替え指を考えたり、音名を歌ってみる、アーティキュレーションやリズムを変えてゆっくり練習するなどの方法で冷静に対処すれば、大抵の場合どうにかなります。
特に替え指は、練習の無駄な時間を減らすために欠かせないテクニックなので、いつでもさっと使えるように色々と知っておく必要があります。

オーケストラで私がよく使っている替え指リストは、以下にまとめているのでご参考までに↓


2. 本番での集中


本番では、普段の練習よりも集中力を発揮する事が出来るので、火事場の馬鹿力を発揮して難しいフレーズを乗り切る事もできます。練習やリハーサルではうまく出来なくても、本番で成功することが何よりも重要です。

ただし、これは身体に負担がかかるので、本番が続くと不調になる事があります。
また、リハーサルで同僚にも迷惑をかけることになるので、あまりその場限りの集中力には頼りすぎないほうが良いと個人的には思っています。

3. 身体に覚え込ませる


本番まで比較的時間がある場合には、何度もゆっくり丁寧に練習する事で、身体に覚え込ませる事ができます。
小手先の技術ではどうにも出来ないような難しいフレーズがある場合、乗り番が決まった時点で早めに練習を開始する必要があります。

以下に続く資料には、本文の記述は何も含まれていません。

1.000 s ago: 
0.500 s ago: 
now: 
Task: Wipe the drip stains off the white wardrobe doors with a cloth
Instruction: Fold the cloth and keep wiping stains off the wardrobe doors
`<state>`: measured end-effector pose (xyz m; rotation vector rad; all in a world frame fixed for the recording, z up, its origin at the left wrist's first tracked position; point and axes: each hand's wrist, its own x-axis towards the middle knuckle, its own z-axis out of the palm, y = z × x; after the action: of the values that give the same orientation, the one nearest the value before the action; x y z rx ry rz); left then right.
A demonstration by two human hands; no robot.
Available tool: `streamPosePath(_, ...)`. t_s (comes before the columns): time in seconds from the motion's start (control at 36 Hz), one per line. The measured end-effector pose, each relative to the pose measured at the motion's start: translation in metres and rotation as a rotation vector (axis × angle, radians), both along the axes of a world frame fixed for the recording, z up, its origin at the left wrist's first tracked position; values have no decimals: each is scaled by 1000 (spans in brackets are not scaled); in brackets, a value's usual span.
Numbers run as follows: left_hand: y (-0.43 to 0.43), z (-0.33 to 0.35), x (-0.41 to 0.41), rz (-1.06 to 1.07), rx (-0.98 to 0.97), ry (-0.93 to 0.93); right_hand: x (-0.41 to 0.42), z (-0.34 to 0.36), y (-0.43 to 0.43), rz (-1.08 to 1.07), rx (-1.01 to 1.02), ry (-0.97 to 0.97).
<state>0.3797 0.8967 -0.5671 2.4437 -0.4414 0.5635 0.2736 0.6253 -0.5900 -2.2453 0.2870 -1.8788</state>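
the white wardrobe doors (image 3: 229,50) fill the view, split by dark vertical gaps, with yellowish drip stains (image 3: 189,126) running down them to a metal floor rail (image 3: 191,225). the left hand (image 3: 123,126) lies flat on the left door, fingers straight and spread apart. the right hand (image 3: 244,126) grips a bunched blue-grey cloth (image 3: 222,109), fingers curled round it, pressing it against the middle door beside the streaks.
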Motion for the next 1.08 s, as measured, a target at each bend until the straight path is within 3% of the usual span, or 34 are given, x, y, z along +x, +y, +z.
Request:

オーケストラ・スタディーの本に載るような難しい箇所は、どれだけ早く練習を始めても早すぎるということはありません。
フルート奏者としての人生をかけて、全力で取り組む必要があります。

4. 誤魔化す


どうしてもできない場合には、誤魔化すことも必要です。ブレスが続かないために音を省略したり、ほかの楽器の音に隠れるなど、いくつか方法があります。勢いで乗り切ることも必要です。
個人プレーよりもオーケストラ全体としての表現が何よりも大切です。
演奏に化粧をすることは悪いことではありません。

音程が合わない箇所は弱く吹いたり、タイミングが周りと合わないときはタンギングをボヤかすなど、オーケストラの響きが自然に聴こえるのであれば、ありとあらゆる手段を使いましょう。

いざ演奏会へ


演奏会当日の過ごし方と、気をつけていることにも書きましたが、演奏会当日に特に気をつけなければいけないことは、コンディションと時間の管理です。

本番直前まで練習していて、いざ本番中ではフラフラになっていたり、緊張してうまく演奏できなかったり、忘れ物をして本番に集中できなかったりなど起こらないように、心にも時間にも余裕を持って臨むことが大切です。